◆ **Assigned task**
Take the listing below and print exactly the lines starting at the line containing "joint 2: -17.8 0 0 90" and ending at the line containing "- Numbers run", both ends included, and no others.
--- START ---
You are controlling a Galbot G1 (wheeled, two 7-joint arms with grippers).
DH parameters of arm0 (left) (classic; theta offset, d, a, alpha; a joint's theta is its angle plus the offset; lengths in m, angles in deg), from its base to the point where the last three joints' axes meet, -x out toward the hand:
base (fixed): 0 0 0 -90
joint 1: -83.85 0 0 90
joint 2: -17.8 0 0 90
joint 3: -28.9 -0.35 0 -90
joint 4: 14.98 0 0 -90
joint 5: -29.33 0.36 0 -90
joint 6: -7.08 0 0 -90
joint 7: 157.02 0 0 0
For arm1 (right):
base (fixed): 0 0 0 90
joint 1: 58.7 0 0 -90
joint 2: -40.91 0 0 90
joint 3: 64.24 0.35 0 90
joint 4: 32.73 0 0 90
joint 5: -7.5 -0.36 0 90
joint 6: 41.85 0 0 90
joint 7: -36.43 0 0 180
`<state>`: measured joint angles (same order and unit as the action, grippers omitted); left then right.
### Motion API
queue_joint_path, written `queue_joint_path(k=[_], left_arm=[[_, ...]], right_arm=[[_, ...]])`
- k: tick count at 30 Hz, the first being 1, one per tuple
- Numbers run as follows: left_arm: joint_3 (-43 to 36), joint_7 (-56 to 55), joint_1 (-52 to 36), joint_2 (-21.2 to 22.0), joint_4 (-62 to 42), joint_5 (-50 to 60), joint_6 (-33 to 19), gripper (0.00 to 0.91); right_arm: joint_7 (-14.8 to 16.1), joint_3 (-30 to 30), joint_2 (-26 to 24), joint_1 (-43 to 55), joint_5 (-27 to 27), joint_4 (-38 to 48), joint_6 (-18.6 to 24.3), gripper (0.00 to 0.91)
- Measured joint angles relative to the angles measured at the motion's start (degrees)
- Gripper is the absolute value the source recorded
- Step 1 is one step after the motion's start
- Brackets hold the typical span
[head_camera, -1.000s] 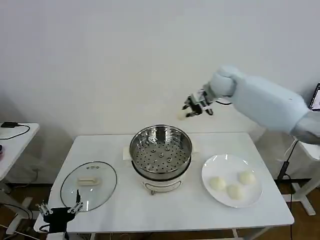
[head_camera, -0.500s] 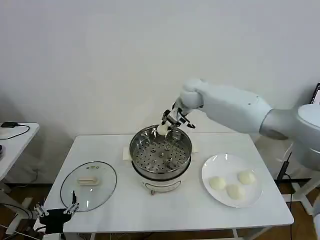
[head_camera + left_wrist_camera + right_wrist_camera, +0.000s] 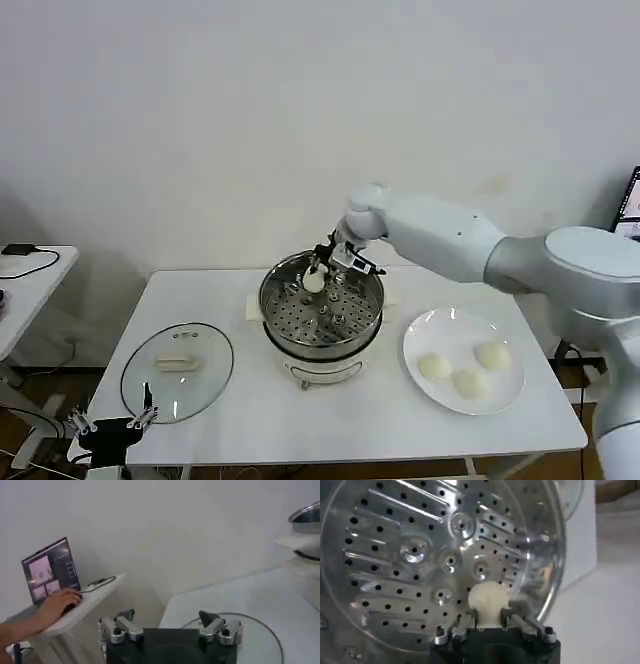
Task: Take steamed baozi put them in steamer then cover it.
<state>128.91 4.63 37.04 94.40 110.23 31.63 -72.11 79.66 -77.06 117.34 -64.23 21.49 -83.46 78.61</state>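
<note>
Baozi point(image 3: 314, 281) is sitting pinched between the fingers of the right hand point(image 3: 318, 276), which is closed on it and hanging over the far side of the steamer point(image 3: 322, 305). In the right wrist view the bun point(image 3: 489, 603) is showing just past the fingertips, with the perforated tray point(image 3: 410, 555) lying directly beyond it, so the drop looks to be a short straight descent, with the bun not yet touching metal as far as I can tell. Three more buns point(image 3: 468, 371) are waiting on the white plate point(image 3: 425, 330) to the steamer's right, nearer this arm. The left hand point(image 3: 112, 428) is idling open at the desk's point(image 3: 300, 420) near left edge, beside the glass lid point(image 3: 178, 371).
</note>
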Motion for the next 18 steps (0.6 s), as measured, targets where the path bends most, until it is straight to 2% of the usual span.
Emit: queue_joint_path(k=[4,5,7,8,18], left_arm=[[0.0,0.0,0.0,0.1,0.0,0.0,0.0,0.907],[0.0,0.0,0.0,0.1,0.0,0.0,-0.1,0.907],[-0.1,0.0,0.0,0.1,0.0,0.0,-0.1,0.907],[-0.1,0.0,0.0,0.1,0.0,0.0,-0.1,0.907],[-0.3,-0.1,0.1,0.3,0.4,0.0,-0.1,0.907]], right_arm=[[-0.5,0.4,0.9,-0.7,1.5,1.9,1.6,0.373],[-0.6,0.5,1.1,-0.8,1.7,2.2,1.8,0.403],[-0.8,0.5,1.3,-1.0,2.2,3.0,2.4,0.534],[-0.8,0.5,1.5,-1.1,2.4,3.2,2.6,0.907],[-0.7,0.4,1.4,-0.5,2.9,3.7,3.9,0.907]])
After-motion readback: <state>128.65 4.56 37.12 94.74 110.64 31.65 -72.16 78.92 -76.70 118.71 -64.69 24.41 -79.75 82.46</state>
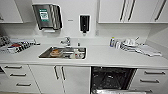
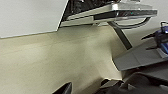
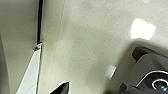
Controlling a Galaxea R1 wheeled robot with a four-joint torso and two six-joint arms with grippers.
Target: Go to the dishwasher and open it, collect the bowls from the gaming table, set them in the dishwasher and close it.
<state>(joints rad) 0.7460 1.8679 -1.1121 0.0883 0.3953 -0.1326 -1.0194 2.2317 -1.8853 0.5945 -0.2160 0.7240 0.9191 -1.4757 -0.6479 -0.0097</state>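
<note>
Lowest and nearest in the head view, the built-in dishwasher (image 1: 111, 79) with its dark racked interior stands open under the white countertop (image 1: 105, 57), its steel door (image 1: 120, 91) folded down at the frame's lower edge. From the left wrist view that brushed steel door (image 2: 112, 11) hangs level above the pale floor (image 2: 62, 62). I judge the hinged door stiff and fairly heavy, its smooth front slippery, so the top edge is the sensible place to push or lift it. Whether either pincer is released or clenched I cannot tell. White cabinet doors with bar handles (image 1: 60, 75) flank the opening. Farther back sit a steel sink (image 1: 63, 53) holding dishes, a chrome tap (image 1: 66, 41), and a wall-mounted paper towel dispenser (image 1: 47, 16).
</note>
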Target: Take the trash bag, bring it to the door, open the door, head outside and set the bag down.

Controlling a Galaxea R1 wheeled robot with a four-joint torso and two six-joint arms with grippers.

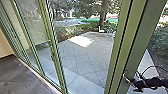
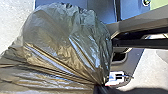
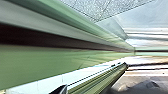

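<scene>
The left pincer (image 2: 100,85) grasps the glossy dark plastic trash bag (image 2: 67,42); beside the right pincer (image 1: 128,78), state unclear, the green metal door frame (image 1: 135,37) likely needs steady pushing to open.

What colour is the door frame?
Green. It shows best in the head view.

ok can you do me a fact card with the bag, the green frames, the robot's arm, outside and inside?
bag: dark, shiny trash bag, bunched at its neck
frames: tall green frames, some with glass
arm: black right arm, by a green frame
outside: paving with a bright patch, tree trunk, bushes
inside: dark floor
</scene>
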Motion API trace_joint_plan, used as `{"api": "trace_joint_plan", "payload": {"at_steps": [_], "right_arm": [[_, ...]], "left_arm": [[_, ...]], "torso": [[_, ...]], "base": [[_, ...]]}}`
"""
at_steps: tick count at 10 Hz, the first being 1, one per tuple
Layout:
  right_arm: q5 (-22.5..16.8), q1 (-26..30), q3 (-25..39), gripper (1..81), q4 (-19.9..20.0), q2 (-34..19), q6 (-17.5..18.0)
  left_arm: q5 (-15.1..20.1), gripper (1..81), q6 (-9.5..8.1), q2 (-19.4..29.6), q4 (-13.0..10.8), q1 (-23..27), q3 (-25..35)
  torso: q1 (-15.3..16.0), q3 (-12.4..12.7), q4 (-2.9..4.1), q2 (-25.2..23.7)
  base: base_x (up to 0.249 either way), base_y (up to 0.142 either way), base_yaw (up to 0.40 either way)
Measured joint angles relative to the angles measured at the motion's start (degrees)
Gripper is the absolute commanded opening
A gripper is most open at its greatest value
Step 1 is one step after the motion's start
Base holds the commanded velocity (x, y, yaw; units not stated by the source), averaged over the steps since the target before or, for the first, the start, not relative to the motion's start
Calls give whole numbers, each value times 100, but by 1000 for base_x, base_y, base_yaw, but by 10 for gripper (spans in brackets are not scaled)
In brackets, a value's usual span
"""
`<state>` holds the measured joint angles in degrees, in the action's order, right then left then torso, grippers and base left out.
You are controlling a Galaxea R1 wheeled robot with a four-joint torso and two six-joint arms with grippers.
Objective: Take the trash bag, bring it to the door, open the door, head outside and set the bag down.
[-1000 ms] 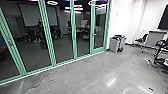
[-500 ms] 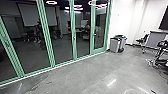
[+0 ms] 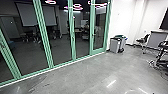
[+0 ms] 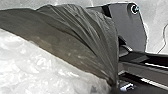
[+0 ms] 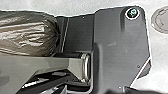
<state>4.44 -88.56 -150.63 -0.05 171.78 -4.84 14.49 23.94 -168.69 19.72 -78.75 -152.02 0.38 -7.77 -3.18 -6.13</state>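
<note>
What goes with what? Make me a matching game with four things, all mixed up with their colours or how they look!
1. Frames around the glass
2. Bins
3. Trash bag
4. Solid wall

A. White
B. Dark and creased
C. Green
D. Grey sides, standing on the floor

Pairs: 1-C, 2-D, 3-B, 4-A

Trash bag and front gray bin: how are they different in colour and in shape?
The trash bag is dark and glossy, while the front gray bin is lighter and duller. The trash bag looks rounded and creased; the front gray bin is boxy, with straight sides.
</note>
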Motion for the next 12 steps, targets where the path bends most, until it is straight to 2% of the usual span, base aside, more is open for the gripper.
{"api": "trace_joint_plan", "payload": {"at_steps": [12], "right_arm": [[10,-16,-6,811,-61,69,-1]], "left_arm": [[-20,10,0,-99,-2,-7,0]], "torso": [[-2,2,0,0]], "base": [[153,-74,0]]}}
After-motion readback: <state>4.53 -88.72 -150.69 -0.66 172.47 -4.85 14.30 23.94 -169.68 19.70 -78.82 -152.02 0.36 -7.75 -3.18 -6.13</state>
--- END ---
◆ **Written answer**
joint 2: -17.8 0 0 90
joint 3: -28.9 -0.35 0 -90
joint 4: 14.98 0 0 -90
joint 5: -29.33 0.36 0 -90
joint 6: -7.08 0 0 -90
joint 7: 157.02 0 0 0
For arm1 (right):
base (fixed): 0 0 0 90
joint 1: 58.7 0 0 -90
joint 2: -40.91 0 0 90
joint 3: 64.24 0.35 0 90
joint 4: 32.73 0 0 90
joint 5: -7.5 -0.36 0 90
joint 6: 41.85 0 0 90
joint 7: -36.43 0 0 180
`<state>`: measured joint angles (same order and unit as the action, grippers omitted); left then right.
### Motion API
queue_joint_path, written `queue_joint_path(k=[_], left_arm=[[_, ...]], right_arm=[[_, ...]])`
- k: tick count at 30 Hz, the first being 1, one per tuple
- Numbers run as follows: left_arm: joint_3 (-43 to 36), joint_7 (-56 to 55), joint_1 (-52 to 36), joint_2 (-21.2 to 22.0), joint_4 (-62 to 42), joint_5 (-50 to 60), joint_6 (-33 to 19), gripper (0.00 to 0.91); right_arm: joint_7 (-14.8 to 16.1), joint_3 (-30 to 30), joint_2 (-26 to 24), joint_1 (-43 to 55), joint_5 (-27 to 27), joint_4 (-38 to 48), joint_6 (-18.6 to 24.3), gripper (0.00 to 0.91)

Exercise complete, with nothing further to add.